Carnegie Hall 2003-2004 Season Announced

By Philip Anson / January 7, 2003
On the Aisle




Carnegie Hall’s 2003-2004 season was announced on January 7 in New York by executive and artistic director Robert Harth, who continues the traditional, star studded lines of Carnegie Hall programming in this, his third season at the helm.

Next season’s highlights include:

• The Kirov Orchestra under Valery Gergiev, featuring Shostakovich’s popular Symphony No. 7, violinist Maxim Vengerov playing Lalo’s Symphonie espagnole, and Prokofiev’s complete ballet score Romeo and Juliet (Oct. 1, 3, 5, 2003).

• Vengerov returns to play Bach’s Sonatas and Partitas for Solo Violin, continuing his current enthusiasm for baroque violin repertoire(March, 19, 20, 2004).

• Voice lovers will mark German baritone Thomas Quasthoff’s recital of Schumann and Schubert lieder (Oct. 11, 2003). Other baritone recitals include: Thomas Hampson (Oct. 14), Matthias Goerne (March 7, 2004), and Bryn Terfel (April 12, 2004).

• On the distaff side, soprano Renée Fleming performs with the very fine Orchestra of St. Luke’s (Dec. 11, 2003). She returns with fellow stars Anne Sofie von Otter and René Pape for an evening of Schubert lieder accompanied by James Levine.

• The most anticipated vocal event of the season is surely the Carnegie Hall Recital Debut of the divine soprano Deborah Voigt, accompanied by James Levine (April 7, 2004). Running a close second will be the recital by voluptuous Russian mezzo Olga Borodina (May 9, 2004). She will also solo with the Met Orchestra (May 16, 2004).

• Opera fans take note: The Boston Symphony will offer a concert version of Debussy’s Pelléas et Mélisande, led by Bernard Haitink. The stunning cast includes Lorraine Hunt Lieberson and Simon Keenlyside in the title roles and Canadian baritone Gerald Finley as Golaud (Oct. 20, 2003). Another French music highlight is sure to be the Philadelphia Orchestra’s performance of Messiaen’s Turangalîla Symphony (Oct. 7, 2003).

• Pianist Emanuel Ax curates a season-long series of concerts exploring fin-de-siècle French music and its influences. The programming is heavy on Wagner, Franck, Ravel, and Chopin.

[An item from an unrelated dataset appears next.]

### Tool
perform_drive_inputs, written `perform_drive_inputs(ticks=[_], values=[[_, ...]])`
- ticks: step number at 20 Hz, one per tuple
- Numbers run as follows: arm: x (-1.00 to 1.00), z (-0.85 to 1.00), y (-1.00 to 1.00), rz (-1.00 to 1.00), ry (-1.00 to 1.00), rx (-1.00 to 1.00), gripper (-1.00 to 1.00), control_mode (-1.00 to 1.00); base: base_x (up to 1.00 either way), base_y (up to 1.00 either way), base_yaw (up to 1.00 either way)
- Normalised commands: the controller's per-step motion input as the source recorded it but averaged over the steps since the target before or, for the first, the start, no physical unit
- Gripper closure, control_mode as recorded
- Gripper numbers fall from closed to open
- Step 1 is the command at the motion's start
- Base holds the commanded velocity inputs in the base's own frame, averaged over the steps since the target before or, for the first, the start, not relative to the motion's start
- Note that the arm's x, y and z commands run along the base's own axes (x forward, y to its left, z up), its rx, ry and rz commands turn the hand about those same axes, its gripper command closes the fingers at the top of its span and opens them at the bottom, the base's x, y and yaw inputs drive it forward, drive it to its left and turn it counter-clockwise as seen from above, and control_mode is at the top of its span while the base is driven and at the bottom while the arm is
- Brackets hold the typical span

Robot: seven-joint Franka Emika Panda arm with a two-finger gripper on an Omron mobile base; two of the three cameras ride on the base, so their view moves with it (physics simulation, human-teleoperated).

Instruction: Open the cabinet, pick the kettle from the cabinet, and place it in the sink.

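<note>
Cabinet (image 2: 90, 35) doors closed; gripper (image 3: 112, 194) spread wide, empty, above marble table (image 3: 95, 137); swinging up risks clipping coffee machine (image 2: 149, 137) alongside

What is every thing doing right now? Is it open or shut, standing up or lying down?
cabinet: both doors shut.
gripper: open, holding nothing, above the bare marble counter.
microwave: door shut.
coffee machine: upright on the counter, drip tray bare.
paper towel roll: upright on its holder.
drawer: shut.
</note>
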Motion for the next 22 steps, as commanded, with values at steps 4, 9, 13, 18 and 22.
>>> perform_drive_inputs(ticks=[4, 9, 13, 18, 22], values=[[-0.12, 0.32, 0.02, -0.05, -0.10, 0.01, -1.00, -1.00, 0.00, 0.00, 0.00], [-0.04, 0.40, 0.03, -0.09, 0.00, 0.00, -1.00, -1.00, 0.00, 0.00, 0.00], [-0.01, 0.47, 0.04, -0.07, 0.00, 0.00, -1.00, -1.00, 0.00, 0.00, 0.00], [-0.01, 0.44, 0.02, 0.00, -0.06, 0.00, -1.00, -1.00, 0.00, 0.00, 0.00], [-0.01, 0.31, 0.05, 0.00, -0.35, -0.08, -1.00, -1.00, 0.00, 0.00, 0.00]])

Ax will play Debussy’s two books of Images, and much more.

• Francophiles will also want to celebrate the bicentennial of Berlioz’s birth with the Orchestre de Paris’s two Berlioz concerts (Nov. 20, 21, 2003).

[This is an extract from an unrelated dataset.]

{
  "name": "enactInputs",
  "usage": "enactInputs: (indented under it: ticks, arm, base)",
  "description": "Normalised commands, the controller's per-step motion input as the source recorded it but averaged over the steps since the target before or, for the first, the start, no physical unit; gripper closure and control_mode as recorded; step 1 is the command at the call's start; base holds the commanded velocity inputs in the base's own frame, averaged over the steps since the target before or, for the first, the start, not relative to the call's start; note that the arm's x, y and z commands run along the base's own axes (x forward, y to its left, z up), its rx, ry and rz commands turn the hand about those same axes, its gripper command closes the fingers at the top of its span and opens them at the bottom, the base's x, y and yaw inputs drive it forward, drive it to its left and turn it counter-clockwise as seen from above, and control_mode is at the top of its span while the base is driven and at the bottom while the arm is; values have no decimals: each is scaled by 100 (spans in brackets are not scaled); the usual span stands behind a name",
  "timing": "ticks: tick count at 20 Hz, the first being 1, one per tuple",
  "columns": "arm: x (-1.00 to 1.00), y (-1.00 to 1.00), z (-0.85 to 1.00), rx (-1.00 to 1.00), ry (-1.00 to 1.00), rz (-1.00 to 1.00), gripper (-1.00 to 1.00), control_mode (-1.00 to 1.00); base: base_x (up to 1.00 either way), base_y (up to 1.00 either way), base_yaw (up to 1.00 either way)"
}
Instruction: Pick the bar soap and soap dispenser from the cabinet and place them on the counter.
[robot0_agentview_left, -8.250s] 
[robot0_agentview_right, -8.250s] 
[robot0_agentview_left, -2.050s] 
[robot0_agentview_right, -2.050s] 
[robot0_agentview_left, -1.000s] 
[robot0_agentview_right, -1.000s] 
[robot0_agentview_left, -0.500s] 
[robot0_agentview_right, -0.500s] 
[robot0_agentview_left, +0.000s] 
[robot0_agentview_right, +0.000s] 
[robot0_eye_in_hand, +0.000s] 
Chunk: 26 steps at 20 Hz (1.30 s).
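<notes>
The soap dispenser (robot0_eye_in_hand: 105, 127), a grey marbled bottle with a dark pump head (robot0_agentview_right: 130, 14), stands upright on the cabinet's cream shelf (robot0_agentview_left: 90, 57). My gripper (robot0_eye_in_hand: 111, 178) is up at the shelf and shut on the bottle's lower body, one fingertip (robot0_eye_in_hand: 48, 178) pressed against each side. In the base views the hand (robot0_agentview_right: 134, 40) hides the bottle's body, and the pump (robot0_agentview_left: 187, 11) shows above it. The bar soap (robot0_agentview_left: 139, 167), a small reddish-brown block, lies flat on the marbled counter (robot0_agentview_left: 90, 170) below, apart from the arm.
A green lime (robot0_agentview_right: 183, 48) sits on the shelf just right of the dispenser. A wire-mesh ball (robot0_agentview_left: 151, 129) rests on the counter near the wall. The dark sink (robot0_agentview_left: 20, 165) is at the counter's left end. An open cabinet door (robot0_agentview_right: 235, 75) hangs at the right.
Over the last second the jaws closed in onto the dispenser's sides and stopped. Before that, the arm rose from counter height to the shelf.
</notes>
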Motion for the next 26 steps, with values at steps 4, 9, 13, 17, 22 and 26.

• Among the galaxy of star pianists performing next season, one event of human interest stands out. The venerable pianist Leon Fleisher, who lost the use of one hand many years ago, gives his first two-handed piano recital in decades on Oct. 31, 2003. Bravo.

• The increasingly eccentric young Chinese pianist Lang Lang makes his Carnegie Hall recital debut on Nov. 7 with works by Haydn, Schubert, Chopin and Tan Dun. He returns with the Philadelphia Orchestra playing Beethoven’s Concerto No. 4 (March 9, 2004).

• Russian piano marvel Arcadi Volodos, whose fantastically slick and showy style has stirred up considerable controversy, returns for a recital on Jan. 31, 2004.

• The season’s top glamour event will be the Vienna Philharmonic’s three concerts under their new music director Seiji Ozawa. Reports from Vienna suggest that the Austrians love their Japanese maestro and are performing well for him. Their New York concerts will include solid Austro-German fare: Strauss’s Don Juan, Schoenberg’s Pelleas und Melisande, Schubert’s Symphony No. 8, Bruckner’s Symphony No. 2, etc. (Feb. 18, 19, 20, 2004).

• The other hot ticket will be the Berlin Philharmonic with their new music director Sir Simon Rattle. The dream team will play Bartok’s Music for Strings, Percussion, and Celesta, Beethoven’s Symphony No. 6, and Ligeti’s Violin Concerto (Nov. 12); two Haydn symphonies, Debussy’s La Mer, and a new work by French composer Henri Dutilleux for soprano Dawn Upshaw (Nov. 13); and a new work by German composer Heiner Goebbels, Sibelius’s Symphony No. 7, and Schubert’s Symphony No. 9 (Nov. 14, 2003).

• Rattle, a genius who should never be missed on his rare US visits, will return to helm the Philadelphia Orchestra in Wagner’s Prelude from Tristan und Isolde, Henze’s Symphony No. 10, and Brahms’s Symphony No. 2 (Jan. 27, 2004).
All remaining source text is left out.